Семидесятилетие праздновал так. 20-го вечером забили насмерть Трайчо
Костова. Только когда глаза его собачьи остеклели -- мог начаться настоящий
праздник. 21-го в Большом театре было торжественное чествование, выступали
Мао, Долорес и другие товарищи. Потом был широкий банкет. Ещё потом -- узкий
банкет. Пили старые вина испанских погребов, когда-то присланные за оружие.
Потом отдельно с Лаврентием -- кахетинское, пели грузинские песни. 22-го был
большой дипломатический приём. 23-го смотрел о себе вторую серию
"Сталинградской битвы" и "Незабываемый 1919".
Хотя и утомив, произведения эти ему очень понравились. Теперь всё более и
более правдиво вырисовывается его роль не только в отечественной, но и в
гражданской войне. Видно, каким большим человеком он был уже тогда. И экран
и сцена показывали теперь, как часто он серьёзно предупреждал и поправлял
слишком опрометчивого поверхностного Ленина. И благородно вложил драматург в
его уста: "Каждый трудящийся свои мысли имеет право высказывать!" А у
сценариста хорошо сочинена эта ночная сцена с Другом. Хотя такого преданного
большого Друга у Сталина никого не осталось из-за постоянной неискренности и
коварства людей -- да и за всю жизнь не было такого Друга! вот так
складывалось, что никогда его не было! -- но, увидев на экране, Сталин
почувствовал умиление в горле (это художник -- так художник!): как бы хотел
он иметь такого правдивого бескорыстного Друга, и вот что думаешь целыми
ночами про себя -- говорить ему вслух.
Однако, невозможно иметь такого Друга, потому что он должен был бы тогда
быть чрезвычайно велик.

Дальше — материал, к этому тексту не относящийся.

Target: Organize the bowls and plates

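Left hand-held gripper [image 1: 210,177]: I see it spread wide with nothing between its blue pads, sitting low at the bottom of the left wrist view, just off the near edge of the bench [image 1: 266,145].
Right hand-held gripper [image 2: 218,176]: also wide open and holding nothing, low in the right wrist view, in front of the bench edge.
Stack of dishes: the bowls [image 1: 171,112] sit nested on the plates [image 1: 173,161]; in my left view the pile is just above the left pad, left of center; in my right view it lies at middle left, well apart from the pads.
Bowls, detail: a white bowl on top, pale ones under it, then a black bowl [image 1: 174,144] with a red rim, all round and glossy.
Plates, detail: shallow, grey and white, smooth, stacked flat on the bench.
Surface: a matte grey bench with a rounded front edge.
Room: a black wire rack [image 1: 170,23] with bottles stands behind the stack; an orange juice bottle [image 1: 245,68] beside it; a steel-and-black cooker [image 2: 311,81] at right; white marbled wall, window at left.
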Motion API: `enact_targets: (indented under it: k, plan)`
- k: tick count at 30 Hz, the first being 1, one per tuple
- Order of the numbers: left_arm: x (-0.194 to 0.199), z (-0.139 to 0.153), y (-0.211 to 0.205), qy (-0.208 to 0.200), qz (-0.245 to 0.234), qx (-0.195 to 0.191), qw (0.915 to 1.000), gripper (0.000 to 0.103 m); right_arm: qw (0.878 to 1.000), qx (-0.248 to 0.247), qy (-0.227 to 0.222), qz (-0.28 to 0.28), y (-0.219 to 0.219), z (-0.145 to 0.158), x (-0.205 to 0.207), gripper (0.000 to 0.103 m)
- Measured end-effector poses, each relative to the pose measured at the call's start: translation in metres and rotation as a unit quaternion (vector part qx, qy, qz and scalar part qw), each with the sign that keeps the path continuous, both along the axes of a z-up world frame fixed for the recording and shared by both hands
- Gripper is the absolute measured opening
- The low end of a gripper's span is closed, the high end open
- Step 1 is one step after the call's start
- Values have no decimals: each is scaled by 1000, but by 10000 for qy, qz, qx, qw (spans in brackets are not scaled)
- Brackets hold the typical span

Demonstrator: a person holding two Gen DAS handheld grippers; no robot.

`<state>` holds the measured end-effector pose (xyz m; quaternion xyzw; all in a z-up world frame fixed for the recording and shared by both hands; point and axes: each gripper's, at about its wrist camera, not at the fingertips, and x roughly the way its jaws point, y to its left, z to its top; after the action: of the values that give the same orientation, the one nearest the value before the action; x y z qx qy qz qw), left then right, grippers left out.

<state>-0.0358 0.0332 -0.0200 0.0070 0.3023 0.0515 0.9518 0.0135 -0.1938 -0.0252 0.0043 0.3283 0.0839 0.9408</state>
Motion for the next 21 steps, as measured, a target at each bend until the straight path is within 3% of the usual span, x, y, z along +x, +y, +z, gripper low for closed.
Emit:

А -- где ему тогда жить? чем заниматься?
А эти все, с Вячеслава-Каменной задницы и до Никиты-плясуна -- разве это
вообще люди? За столом с ними от скуки подохнешь, никто ничего умного первый
не предложит, а как им укажешь -- так сразу все соглашаются. Когда-то
Ворошилова Сталин немножко любил -- по Царицыну, по Польше, потом за
кисловодскую пещеру (доложил о совещании предателей, Каменева-Зиновьева с
Фрунзе), -- но тоже манекен для фуражки и орденов, разве это человек?
Никого он сейчас не мог вспомнить, как своего друга. Ни о ком не
вспоминалось больше доброго, чем плохого.